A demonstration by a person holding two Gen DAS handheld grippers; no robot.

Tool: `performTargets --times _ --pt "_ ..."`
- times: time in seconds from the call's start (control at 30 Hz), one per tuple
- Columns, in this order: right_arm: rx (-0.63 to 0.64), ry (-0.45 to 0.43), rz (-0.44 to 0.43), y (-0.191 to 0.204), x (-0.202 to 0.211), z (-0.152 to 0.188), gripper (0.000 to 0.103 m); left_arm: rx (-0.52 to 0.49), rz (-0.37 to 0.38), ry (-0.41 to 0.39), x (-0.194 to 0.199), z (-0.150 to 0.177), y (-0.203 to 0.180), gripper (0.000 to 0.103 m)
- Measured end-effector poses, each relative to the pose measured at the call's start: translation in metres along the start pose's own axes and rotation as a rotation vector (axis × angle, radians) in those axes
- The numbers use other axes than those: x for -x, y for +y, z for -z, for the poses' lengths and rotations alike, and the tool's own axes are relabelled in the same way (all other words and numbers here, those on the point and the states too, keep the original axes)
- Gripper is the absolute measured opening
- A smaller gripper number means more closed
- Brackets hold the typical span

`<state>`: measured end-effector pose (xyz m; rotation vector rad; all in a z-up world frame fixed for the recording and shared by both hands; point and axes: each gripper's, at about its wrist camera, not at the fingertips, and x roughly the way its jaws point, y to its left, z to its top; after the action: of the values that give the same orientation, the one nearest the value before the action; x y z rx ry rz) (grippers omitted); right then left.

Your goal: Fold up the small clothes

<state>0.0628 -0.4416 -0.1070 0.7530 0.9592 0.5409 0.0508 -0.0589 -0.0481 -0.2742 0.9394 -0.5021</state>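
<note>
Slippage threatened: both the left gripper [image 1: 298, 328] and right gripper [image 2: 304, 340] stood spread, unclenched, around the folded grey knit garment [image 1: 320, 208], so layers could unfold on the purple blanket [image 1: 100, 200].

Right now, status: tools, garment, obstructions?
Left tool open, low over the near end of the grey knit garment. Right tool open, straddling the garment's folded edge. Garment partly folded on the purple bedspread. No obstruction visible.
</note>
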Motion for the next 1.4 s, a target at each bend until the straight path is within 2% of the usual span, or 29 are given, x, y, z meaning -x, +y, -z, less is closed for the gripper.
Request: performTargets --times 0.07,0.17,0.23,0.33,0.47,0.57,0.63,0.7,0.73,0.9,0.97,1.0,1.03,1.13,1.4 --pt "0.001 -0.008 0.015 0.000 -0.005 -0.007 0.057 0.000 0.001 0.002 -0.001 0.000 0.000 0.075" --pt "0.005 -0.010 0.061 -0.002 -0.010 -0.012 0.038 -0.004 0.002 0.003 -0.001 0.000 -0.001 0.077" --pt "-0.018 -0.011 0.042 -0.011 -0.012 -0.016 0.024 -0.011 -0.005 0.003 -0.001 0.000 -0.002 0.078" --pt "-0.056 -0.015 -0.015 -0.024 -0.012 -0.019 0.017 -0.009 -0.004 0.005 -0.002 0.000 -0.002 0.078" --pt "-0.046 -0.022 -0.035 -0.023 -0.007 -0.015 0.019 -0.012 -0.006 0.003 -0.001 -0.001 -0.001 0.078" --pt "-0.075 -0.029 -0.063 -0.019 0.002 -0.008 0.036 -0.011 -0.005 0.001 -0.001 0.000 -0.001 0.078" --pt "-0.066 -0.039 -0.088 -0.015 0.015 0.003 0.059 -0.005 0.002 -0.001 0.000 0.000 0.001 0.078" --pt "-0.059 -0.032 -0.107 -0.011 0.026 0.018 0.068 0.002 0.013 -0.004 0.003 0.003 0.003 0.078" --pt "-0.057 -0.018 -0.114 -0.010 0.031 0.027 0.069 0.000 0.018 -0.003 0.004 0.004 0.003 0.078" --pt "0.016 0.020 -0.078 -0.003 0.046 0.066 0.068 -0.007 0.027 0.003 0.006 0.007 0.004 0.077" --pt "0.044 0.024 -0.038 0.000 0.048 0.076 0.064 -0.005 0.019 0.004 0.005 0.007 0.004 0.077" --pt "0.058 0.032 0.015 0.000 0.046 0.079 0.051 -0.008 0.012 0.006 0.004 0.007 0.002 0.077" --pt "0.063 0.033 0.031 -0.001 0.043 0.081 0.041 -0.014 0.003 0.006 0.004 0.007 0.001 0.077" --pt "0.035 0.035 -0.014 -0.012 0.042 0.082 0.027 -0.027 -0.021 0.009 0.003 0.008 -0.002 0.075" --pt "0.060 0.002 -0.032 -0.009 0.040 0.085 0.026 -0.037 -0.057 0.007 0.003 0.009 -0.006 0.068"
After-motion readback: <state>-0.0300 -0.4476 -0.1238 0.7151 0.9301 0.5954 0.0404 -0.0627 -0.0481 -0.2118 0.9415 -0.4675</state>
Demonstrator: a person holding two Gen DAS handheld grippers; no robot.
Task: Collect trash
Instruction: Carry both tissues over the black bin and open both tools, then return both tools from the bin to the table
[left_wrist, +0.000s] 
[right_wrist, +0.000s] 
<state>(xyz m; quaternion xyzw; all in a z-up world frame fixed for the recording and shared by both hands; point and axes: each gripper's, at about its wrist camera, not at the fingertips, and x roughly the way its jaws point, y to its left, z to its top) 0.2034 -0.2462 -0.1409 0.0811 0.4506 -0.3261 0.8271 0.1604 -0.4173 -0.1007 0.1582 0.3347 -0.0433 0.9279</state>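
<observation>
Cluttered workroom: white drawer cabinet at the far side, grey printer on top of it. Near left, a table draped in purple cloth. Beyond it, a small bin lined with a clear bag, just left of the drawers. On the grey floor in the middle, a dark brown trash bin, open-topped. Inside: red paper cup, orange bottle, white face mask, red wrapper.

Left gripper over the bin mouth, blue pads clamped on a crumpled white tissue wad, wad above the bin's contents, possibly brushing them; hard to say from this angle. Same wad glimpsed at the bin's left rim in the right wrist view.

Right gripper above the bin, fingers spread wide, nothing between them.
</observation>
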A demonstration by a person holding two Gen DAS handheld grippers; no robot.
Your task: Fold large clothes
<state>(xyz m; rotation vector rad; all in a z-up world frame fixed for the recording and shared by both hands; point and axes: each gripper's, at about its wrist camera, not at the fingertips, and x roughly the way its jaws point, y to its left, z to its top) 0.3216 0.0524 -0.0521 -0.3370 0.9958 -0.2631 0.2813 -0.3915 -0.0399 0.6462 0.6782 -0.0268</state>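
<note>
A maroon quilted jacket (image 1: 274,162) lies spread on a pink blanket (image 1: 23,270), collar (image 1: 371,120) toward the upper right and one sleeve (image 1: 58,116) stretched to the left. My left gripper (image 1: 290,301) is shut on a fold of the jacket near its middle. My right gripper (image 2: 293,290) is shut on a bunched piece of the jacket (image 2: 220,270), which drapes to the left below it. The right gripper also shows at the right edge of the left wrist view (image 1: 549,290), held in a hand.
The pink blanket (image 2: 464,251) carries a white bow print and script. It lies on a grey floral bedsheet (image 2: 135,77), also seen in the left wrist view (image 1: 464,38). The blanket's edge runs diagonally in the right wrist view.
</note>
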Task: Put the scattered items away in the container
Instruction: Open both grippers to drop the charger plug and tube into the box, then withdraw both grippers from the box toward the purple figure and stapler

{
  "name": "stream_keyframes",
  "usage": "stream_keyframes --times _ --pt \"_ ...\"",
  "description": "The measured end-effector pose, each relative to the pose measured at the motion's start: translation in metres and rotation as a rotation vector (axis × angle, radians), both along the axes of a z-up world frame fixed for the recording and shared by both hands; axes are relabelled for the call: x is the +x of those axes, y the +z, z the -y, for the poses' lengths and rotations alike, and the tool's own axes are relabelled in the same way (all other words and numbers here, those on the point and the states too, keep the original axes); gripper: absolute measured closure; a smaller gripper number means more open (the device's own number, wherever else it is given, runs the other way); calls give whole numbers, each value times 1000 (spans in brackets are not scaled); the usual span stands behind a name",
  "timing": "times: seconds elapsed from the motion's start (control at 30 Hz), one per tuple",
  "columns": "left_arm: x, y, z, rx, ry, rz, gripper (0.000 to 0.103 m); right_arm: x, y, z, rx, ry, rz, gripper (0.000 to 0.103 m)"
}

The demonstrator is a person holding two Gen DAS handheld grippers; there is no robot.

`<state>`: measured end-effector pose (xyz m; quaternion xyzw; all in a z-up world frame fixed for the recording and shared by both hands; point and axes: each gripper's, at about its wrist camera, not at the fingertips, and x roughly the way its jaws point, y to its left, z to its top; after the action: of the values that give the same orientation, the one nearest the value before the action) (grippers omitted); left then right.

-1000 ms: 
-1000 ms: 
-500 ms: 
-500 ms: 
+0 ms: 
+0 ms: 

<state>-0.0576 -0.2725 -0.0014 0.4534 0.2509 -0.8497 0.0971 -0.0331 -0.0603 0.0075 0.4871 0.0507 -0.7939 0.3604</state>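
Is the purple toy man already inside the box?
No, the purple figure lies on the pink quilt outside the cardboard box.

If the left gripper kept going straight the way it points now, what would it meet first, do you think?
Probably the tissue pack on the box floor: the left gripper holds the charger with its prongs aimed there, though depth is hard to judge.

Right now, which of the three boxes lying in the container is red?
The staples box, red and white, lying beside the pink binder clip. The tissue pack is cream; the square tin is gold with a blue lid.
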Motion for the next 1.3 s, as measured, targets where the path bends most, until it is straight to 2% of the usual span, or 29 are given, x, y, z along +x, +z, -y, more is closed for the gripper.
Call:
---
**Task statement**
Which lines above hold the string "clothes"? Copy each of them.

**Task response**
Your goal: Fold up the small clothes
Your task: Fold large clothes

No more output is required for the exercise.